I've heard about it...but how do you know if you have it yourself? It's something the Hollywood producers monopolize, but what really is it? All I've seen it as is really just a feeling when you see the person for the first time and you're like, "Ahhh...she's the one," or he, whatever. If that's what it really is, then I don't have it. But even now I think I can see what it really is, possibly, and any feedback on this would be well taken because I am by no means a great bastion of truth.

Some say that, "Love is blind." I have a friend that truly believes it is blind, and I have to disagree with it, though for his sake I backed out of the argument. I do think that a love based on feelings is blind, because the two of you are only in it for one thing: to be physical and to have physical needs met. But I don't think true love is blind. I think true love is fulfilling to your soul and that it in many ways helps you see more than you would without it.

First off, what is love? I mean "love," what is it? Dictionary defines it as, "a profoundly tender, passionate affection for another person." Though it does have quite a few more definitions, I think I'd rather sum it all up with this one (for the sake of not distracting people with lewd definitions). So it's just a feeling. Love by all outside appearance is just a feeling. So based on that definition I would say yes, love is blind.

True love...that's something else entirely. My definition of true love is viewing my love through the eyes of God and what His will is for "our" lives. I say "our" lives because when you are in a "relationship" the idea (all kidding aside) is really only for one end. It's to answer the question of, "Am I compatible with this person for a lifelong relationship." True love is viewing your love through eyes of glory to God. I'm still looking at God first, something I've sometimes let slip because I let my view get blocked. :) But God is always supposed to be first in life, and this can also be applied to love.

My relationship with my girlfriend started one month before I left for VA. That doesn't sound like a lot of time to be a couple. I'm going to be gone for one year, possibly more, visiting only about three to four weeks out of all that time. That's sounding not that much fun. I don't particularly relish the idea of going through it, but I know it is God that wants us to, so I follow Him and press on. For my next step in life, after I've lived in VA for a year, will be from God, and I don't know yet if I'll move back to MI yet or not. I have to follow God.

True Love is about following God, and putting Him before a relationship. Some people don't realize how passionate and romantic God is to us, I can think of some passages in Isaiah that can communicate passion. Song of Solomon some people could say is a love letter to the church...I think that's stretching it for why the author wrote it, but it is still a good representation of how God views His church. Following God does not ultimately mean that you have to abandon passion in your life. It's embracing a pure kind of passion, one that you don't have to be ashamed of and that you know will be blessed.
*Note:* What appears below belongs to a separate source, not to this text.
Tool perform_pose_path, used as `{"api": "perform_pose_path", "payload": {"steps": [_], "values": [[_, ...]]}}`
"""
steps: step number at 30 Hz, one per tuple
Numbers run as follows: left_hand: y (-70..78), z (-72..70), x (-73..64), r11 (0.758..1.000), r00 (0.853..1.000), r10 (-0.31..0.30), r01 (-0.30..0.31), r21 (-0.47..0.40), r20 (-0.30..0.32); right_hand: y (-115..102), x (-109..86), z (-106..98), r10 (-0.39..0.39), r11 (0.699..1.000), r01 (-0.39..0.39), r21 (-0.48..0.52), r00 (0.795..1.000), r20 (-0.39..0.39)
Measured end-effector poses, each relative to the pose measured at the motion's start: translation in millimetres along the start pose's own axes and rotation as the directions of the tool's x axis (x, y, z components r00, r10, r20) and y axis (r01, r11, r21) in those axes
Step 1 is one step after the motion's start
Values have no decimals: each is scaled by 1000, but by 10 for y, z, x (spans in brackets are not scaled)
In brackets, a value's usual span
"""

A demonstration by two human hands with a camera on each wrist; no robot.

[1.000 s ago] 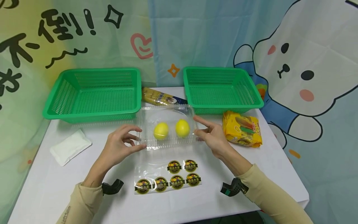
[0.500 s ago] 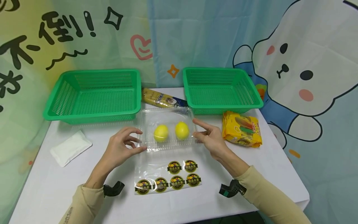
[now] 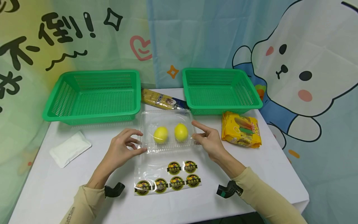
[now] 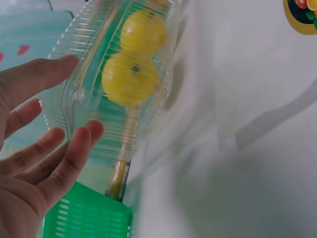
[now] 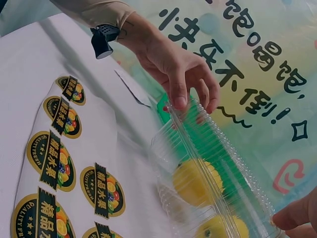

A true relationship with God will help with a true relationship with a person. True love for God, is a good place to start with true love for that special someone. I know that sacrifice and a long time of being away from my girlfriend is right up in front of me. I'm going to have to do it, perhaps even again and again in my future. But so long as I follow God, I have no doubt that our love will be the truest seen in a whole generation.

In summary: Love can be blind, if it is based on emotion. If you base your love on a true relationship with God and a seeking after Him, it just follows that your love will be founded in strength and it will be a true love.